Di ujung kompleks perumahan Sari
Asri, aku berbelok ke arah timur. Di sana ada sebuah restoran swike.
Kalau saat jam makan siang atau makan malam, banyak sekali
pengunjungnya. Kemudian aku masuk ke restoran tersebut. Karena masih
sore, tak begitu ramai.
Seorang pramusaji menyapaku dengan
ramah. “Selamat datang Dik, mau pesan swike juga? Dimakan di sini atau
dibungkus dibawa pulang?” tanyanya.
“Tidak Kak, maaf saya ke sini hanya mau bertanya apakah ada tempat penampungan katak hijau di restoran ini?” aku balik bertanya.
Sejak dari masuk ke restoran sampai
bertemu Mbak pramusaji, posisi kedua tanganku selalu berada di
belakang. Seperti orang yang beristirahat di tempat dalam latihan
baris-berbaris. Kenapa? Karena aku hendak menyembunyikan si katak
yang ada di genggaman tanganku.
“Oh ada dong Dik, di
sana di dapur ada tempat penampungan katak. Kalau mau lihat, ayo saya
antarkan,” ujarnya sambil berjalan menuju pintu dapur restoran.
Aku mengikuti dari belakang sambil
terus waspada jangan sampai pengunjung restoran lain mengetahui kalau
aku sedang membawa seekor katak hijau. Setibanya di dapur aku
terperangah kaget. Di pojok ruang ada tong plastik besar. Puluhan
katak hijau berbunyi teot tebung teot tebung berada di dalamnya. Itulah tempat penantian mereka, sebelum akhirnya dimasak menjadi hidangan swike.
“Oh oh terima kasih Kak, saya pamit dulu, nanti saya dicari ibu,” kataku sembari bergegas menuju pintu keluar.
Posisi badanku tetap menghadap ke
Mbak pramusaji itu. Aku hampir menabrak salah seorang pengunjung yang
hendak masuk ke restoran.

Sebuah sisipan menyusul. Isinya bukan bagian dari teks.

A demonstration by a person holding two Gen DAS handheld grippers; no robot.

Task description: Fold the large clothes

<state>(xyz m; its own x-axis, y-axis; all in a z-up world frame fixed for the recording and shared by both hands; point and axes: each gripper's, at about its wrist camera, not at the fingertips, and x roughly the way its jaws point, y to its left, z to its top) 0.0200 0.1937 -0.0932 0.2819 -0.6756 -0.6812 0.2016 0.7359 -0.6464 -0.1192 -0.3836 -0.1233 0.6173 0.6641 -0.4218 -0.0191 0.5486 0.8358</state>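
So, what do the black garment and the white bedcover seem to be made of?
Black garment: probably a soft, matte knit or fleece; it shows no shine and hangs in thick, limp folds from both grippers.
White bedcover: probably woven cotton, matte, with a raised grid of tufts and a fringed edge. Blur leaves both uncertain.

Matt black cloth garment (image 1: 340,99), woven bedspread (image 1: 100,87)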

Setibanya di luar, aku berlari menuju ke
taman di halaman sekolah. Semula aku hendak menitipkan katak hijau di
restoran. Tapi karena mereka hendak menjadikannya swike aku batalkan
niatku. Aku kasihan dan tak tega hati menyaksikannya jadi menu makan
siang atau makan malam.
Di dekat taman sekolah ada rumah Pak
Albert. Beliau petugas penjaga kebersihan di sana. Sore itu Pak
Albert sedang merapikan tanaman dengan gunting khusus.

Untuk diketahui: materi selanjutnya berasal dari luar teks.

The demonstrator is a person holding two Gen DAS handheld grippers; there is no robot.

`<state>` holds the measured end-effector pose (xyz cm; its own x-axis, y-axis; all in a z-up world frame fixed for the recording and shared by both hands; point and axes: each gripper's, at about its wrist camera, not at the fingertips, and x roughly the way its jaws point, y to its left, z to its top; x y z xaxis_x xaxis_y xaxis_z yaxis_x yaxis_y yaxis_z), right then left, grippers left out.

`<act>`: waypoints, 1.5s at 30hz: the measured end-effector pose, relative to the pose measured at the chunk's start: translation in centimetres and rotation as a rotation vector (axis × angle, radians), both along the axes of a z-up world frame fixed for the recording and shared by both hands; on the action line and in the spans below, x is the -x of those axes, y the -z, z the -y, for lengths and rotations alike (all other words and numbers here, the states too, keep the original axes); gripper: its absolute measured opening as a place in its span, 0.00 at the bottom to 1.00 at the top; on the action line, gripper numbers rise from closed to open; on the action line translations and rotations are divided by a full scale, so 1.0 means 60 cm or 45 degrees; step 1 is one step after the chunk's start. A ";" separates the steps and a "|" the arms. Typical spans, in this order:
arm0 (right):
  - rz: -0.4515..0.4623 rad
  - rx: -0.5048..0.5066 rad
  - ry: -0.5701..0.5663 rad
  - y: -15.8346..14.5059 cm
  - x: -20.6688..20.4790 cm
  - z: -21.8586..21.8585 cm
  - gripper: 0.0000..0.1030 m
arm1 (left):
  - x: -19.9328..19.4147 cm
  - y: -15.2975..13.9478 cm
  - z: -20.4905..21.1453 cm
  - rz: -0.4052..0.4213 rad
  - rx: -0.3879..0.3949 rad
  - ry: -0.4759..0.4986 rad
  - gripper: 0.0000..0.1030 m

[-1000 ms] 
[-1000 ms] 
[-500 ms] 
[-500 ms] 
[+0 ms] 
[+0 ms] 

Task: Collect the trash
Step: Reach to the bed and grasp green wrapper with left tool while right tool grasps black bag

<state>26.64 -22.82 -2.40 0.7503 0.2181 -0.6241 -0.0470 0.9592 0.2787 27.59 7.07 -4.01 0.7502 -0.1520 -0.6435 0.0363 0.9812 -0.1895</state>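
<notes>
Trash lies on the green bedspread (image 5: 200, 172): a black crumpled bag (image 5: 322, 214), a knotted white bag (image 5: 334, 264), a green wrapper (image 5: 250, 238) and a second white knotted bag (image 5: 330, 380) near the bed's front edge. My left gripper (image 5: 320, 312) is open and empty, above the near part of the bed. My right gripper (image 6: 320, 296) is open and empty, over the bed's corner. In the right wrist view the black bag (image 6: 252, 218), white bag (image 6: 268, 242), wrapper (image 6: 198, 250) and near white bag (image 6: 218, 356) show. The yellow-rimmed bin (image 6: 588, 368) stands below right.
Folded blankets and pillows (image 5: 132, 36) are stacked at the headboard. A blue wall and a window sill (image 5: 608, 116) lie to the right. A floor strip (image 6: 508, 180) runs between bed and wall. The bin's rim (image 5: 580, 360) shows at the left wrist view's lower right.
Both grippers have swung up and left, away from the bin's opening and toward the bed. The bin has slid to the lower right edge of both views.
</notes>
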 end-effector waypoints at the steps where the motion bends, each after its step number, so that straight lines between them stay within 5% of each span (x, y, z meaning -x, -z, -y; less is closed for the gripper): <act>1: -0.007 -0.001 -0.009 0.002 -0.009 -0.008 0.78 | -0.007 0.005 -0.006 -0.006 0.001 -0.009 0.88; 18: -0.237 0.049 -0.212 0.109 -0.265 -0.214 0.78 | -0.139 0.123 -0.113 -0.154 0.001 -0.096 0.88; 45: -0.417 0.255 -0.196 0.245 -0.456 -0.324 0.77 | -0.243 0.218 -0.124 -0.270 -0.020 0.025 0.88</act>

“Selamat sore Pak. Saya mau bertanya, di mana rumah katak hijau?”
“Oh…mereka memang sering datang ke taman sekolah, suaranya nyaring teot tebung teot tebung
sehingga saya terganggu sekali. Sampai tak bisa tidur kalau malam.

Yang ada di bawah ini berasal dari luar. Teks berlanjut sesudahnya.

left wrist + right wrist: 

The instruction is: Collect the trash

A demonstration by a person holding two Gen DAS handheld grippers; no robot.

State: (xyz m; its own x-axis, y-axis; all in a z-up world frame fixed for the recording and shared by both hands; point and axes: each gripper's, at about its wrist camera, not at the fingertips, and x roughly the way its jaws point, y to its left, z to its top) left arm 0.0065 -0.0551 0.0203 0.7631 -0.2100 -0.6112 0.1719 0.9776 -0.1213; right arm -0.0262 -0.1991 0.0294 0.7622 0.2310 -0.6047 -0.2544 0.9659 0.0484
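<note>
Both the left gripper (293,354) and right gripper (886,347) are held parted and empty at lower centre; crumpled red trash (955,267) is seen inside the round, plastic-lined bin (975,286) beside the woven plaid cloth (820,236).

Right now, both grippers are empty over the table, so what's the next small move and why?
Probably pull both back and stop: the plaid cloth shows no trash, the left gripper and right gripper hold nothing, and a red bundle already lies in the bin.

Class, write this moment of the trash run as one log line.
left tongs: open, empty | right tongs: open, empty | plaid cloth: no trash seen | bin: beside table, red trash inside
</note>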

Kemudian mereka saya tangkapi dan saya jual ke restoran swike. Sebelum
berada di taman mereka dulu tinggal di tepi sungai itu,” ujar Pak
Albert sembari menunjuk ke arah tenggara.
Di sana memang ada sungai kecil. Dulu
airnya jernih sekali, sepulang sekolah - kalau tak ada PR - aku
sering mampir dan bermain air di sana bersama teman-teman.
“Baiklah Pak, terima kasih banyak, “ ujarku sambil terus menyembunyikan katak hijau di balik punggung.
Segera aku bergegas menuju ke sungai.
Aku hendak melepaskan katak hijau tersebut di sana. Tapi setibanya
di tepi sungai, aku tak tega melakukannya. Kenapa? Karena kini sungai
tersebut berair keruh kehitaman. Tampak sampah-sampah plastik dan
dedaunan busuk mengambang di atas permukaannya.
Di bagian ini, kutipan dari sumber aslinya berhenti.